= What to work on =
Reproduce the entries shown below only from the line with "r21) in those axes" down to the line with "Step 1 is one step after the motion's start", keeping both end lines and copying each one exactly.

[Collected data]
*** Block opens ***
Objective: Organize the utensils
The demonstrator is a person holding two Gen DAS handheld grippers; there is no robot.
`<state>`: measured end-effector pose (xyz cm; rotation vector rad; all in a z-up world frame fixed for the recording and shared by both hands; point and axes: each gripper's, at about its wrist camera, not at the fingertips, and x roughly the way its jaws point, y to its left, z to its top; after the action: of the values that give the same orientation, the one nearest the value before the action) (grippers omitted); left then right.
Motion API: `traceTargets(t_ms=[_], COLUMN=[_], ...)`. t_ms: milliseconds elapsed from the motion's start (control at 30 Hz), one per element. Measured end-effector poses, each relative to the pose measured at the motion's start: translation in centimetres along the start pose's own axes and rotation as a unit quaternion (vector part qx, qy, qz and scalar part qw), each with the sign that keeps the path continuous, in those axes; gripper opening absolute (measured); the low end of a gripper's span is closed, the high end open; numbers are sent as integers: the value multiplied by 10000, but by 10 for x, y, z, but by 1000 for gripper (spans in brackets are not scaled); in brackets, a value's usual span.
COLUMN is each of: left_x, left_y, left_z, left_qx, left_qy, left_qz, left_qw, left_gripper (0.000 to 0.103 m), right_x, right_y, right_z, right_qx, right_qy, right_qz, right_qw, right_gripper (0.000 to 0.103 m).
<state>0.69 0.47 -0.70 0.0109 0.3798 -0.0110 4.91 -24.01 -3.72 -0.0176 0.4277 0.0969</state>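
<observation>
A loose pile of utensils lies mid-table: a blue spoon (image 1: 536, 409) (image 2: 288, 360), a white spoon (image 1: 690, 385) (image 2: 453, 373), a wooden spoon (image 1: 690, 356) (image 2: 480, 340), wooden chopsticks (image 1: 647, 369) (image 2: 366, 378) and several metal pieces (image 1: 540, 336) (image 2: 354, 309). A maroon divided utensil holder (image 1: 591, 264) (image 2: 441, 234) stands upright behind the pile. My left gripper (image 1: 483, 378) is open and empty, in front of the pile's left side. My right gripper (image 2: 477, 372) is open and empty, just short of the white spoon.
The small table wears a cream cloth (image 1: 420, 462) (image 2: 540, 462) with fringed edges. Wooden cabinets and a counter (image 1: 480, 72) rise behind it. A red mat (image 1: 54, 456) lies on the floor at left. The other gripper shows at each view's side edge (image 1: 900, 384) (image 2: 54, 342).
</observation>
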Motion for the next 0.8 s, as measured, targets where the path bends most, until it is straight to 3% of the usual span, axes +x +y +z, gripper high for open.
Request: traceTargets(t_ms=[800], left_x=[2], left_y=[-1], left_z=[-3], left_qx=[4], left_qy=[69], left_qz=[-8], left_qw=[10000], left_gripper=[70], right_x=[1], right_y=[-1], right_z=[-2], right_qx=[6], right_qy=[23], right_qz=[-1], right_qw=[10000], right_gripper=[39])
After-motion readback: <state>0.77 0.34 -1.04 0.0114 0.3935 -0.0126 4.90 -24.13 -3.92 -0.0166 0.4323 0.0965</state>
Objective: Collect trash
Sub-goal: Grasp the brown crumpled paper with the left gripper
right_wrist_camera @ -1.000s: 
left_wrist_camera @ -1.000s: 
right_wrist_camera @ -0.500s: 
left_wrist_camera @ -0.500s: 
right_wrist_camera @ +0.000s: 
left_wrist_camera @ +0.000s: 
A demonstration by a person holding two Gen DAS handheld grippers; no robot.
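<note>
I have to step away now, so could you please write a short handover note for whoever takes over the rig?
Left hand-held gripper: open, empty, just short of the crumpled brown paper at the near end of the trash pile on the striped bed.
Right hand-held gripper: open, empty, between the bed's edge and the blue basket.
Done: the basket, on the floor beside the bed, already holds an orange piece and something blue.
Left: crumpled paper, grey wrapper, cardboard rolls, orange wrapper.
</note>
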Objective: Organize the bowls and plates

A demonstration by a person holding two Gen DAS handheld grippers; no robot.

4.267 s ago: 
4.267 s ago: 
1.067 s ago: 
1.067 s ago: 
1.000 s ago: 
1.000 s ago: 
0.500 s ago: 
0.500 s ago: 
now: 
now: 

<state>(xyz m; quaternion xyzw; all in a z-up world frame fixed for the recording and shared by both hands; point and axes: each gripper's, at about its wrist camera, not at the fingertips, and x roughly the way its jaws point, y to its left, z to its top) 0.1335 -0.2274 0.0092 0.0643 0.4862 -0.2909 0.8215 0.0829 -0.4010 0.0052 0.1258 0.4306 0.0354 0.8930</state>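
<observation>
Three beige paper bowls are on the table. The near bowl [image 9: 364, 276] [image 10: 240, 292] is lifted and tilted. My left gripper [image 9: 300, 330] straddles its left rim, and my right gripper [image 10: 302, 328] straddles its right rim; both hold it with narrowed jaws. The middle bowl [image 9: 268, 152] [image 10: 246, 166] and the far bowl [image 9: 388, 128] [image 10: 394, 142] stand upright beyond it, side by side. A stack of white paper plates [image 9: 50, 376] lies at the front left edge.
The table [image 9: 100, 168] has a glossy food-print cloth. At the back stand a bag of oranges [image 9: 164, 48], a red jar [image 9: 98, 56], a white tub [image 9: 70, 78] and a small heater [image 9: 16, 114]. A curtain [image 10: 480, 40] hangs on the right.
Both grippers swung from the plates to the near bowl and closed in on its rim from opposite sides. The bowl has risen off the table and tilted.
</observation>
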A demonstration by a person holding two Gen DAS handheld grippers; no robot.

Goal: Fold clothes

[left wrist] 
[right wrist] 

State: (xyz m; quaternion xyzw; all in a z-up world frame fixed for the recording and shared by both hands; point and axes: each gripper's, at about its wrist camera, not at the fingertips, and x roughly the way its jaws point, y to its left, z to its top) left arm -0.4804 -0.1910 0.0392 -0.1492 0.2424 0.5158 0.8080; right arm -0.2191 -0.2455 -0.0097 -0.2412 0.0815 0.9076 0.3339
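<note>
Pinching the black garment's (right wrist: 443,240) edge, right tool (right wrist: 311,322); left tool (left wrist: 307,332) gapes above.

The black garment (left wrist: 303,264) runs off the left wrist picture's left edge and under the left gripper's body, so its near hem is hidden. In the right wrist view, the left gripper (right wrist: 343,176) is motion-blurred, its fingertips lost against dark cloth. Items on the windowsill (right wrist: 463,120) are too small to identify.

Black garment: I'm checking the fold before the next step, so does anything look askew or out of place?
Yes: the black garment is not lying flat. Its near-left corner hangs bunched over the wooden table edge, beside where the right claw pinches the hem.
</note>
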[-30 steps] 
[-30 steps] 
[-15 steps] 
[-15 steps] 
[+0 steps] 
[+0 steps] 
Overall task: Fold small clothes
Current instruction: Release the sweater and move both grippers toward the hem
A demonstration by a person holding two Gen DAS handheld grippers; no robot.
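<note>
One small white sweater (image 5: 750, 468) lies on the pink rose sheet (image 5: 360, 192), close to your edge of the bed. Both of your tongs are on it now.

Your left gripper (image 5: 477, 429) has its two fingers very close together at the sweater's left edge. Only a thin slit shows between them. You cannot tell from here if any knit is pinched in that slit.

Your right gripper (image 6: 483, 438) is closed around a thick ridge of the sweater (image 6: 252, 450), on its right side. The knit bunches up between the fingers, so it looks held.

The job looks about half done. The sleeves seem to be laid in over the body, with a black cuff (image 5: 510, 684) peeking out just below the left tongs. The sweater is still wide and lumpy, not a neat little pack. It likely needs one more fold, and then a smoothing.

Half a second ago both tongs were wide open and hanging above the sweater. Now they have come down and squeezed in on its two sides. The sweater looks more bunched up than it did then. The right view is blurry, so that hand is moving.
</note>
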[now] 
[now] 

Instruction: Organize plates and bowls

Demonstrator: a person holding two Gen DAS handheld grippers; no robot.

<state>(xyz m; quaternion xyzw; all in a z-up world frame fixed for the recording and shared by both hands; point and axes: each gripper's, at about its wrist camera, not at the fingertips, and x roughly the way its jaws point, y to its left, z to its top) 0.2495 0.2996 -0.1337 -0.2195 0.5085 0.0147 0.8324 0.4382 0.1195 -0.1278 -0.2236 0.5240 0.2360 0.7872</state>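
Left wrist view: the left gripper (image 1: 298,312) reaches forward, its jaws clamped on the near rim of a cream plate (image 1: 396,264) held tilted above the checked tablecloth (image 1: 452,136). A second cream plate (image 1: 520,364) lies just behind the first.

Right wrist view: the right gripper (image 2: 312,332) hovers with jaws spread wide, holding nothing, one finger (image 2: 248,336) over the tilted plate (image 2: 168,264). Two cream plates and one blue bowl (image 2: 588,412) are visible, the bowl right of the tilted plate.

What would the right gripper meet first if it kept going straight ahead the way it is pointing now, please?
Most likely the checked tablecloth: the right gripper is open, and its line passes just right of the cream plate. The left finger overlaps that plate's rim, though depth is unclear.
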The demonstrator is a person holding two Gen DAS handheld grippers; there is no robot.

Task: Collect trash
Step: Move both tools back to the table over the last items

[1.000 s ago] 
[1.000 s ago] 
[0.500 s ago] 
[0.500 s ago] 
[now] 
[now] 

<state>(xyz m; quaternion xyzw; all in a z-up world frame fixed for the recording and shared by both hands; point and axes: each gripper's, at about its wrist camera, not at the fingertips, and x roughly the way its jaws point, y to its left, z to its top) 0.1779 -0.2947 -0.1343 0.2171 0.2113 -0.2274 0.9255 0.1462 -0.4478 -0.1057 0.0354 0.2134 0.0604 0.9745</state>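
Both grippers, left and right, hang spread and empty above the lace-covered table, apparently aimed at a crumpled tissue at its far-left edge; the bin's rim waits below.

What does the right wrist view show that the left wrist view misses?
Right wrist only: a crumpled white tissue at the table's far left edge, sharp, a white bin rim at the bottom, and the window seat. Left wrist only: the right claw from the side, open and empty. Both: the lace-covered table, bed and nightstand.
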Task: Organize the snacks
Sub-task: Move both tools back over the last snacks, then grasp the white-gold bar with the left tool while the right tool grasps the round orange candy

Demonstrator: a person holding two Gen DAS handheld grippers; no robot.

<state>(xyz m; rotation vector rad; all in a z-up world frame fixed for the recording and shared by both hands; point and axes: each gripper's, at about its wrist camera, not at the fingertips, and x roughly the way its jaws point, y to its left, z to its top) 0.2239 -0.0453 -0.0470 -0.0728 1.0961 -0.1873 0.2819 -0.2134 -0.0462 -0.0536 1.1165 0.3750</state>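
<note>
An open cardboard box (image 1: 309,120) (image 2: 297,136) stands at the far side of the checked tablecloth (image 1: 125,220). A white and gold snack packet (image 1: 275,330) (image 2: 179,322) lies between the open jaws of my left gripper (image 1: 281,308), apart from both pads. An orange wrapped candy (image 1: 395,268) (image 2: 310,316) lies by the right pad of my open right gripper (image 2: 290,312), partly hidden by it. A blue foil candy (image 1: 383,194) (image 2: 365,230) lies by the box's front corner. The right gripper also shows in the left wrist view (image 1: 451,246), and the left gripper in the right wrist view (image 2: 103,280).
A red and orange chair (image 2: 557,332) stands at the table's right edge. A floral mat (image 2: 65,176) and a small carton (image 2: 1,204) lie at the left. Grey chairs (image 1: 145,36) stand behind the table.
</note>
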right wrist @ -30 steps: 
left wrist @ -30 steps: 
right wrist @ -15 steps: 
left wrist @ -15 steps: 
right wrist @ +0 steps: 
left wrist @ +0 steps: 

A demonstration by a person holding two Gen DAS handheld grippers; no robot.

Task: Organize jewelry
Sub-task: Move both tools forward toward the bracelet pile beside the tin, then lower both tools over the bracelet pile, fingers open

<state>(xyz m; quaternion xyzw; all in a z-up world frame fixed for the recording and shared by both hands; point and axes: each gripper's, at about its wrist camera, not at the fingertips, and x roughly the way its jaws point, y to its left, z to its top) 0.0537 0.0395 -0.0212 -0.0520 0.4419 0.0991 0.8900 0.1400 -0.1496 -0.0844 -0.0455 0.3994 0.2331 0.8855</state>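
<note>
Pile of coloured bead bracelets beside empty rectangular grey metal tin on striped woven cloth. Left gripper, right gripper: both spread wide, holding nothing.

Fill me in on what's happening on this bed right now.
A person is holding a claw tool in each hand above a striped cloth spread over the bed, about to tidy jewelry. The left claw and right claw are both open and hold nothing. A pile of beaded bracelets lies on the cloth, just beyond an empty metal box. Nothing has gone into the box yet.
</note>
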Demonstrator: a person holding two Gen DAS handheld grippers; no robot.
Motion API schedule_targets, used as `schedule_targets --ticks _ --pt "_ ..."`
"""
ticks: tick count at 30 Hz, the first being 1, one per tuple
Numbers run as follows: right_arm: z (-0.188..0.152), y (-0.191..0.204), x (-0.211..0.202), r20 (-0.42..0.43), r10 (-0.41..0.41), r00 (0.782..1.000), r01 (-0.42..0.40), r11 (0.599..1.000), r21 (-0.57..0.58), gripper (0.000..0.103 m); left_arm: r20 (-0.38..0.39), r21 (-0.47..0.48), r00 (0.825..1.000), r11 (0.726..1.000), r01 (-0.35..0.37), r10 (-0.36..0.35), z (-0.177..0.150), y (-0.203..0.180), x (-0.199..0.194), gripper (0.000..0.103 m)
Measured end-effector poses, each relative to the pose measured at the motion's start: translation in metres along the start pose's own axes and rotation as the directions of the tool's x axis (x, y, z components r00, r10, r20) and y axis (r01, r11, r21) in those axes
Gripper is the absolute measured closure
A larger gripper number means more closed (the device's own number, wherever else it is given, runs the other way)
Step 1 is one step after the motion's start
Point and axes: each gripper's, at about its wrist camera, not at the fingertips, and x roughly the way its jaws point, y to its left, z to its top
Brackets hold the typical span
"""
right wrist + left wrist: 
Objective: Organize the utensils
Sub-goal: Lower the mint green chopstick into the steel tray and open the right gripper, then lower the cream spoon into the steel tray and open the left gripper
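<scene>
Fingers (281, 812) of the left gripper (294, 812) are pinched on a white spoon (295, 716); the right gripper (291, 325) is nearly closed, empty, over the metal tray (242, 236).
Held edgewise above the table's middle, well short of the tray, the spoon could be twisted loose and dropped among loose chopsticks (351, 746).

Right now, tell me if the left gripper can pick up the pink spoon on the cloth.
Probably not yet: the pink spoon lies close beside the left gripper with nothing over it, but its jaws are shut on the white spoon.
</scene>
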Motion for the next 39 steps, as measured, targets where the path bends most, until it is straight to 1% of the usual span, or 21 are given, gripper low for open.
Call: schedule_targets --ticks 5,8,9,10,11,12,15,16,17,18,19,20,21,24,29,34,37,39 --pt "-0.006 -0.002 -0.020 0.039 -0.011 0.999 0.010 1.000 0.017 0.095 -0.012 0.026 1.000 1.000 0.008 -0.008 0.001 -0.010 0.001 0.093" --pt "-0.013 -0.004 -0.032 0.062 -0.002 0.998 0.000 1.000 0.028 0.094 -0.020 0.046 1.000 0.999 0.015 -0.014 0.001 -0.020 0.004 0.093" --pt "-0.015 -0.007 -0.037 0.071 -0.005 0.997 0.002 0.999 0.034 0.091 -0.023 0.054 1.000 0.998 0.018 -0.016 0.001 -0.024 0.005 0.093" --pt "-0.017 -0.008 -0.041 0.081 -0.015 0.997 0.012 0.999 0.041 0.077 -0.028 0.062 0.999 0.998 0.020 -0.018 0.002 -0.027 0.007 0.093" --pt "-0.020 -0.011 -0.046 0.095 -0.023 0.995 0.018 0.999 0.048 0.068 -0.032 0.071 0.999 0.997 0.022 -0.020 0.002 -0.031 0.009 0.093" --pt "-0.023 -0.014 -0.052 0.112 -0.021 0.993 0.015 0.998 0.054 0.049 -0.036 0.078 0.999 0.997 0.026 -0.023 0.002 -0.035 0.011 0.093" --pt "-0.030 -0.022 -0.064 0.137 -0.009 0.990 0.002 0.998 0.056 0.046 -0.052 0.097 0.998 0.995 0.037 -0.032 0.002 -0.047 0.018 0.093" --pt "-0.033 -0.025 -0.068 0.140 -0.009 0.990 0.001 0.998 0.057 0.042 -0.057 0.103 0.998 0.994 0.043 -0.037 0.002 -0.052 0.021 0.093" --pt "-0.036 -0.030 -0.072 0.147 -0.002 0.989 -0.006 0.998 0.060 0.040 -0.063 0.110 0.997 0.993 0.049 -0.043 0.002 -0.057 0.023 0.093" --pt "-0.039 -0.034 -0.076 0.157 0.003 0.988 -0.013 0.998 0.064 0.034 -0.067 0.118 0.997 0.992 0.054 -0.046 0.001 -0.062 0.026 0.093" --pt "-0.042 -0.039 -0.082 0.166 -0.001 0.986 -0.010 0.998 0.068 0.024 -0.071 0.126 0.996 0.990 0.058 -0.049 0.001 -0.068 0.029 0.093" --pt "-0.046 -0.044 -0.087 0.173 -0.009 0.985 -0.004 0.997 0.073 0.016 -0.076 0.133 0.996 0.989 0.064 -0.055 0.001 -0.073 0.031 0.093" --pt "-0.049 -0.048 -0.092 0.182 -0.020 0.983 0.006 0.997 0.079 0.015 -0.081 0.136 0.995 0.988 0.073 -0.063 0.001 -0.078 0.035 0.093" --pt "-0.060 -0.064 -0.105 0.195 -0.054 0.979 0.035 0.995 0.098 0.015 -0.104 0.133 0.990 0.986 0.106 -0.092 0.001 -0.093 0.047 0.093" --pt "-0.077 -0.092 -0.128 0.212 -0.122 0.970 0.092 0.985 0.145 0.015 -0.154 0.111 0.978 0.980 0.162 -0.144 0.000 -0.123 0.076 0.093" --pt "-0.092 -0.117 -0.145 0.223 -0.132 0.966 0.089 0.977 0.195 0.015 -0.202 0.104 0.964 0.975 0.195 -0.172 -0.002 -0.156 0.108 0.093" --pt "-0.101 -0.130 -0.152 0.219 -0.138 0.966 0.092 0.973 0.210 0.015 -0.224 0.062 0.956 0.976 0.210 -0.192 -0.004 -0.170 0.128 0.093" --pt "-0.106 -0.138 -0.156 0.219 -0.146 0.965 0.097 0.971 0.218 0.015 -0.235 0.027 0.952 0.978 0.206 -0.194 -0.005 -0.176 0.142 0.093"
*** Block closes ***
= The completed task =
Measured end-effector poses, each relative to the pose measured at the motion's start: translation in metres along the start pose's own axes and rotation as the directions of the tool's x axis (x, y, z components r00, r10, r20) and y axis (r01, r11, r21) in those axes
Gripper is the absolute measured closure
A larger gripper number means more closed (the device's own number, wherever else it is given, runs the other way)
Step 1 is one step after the motion's start

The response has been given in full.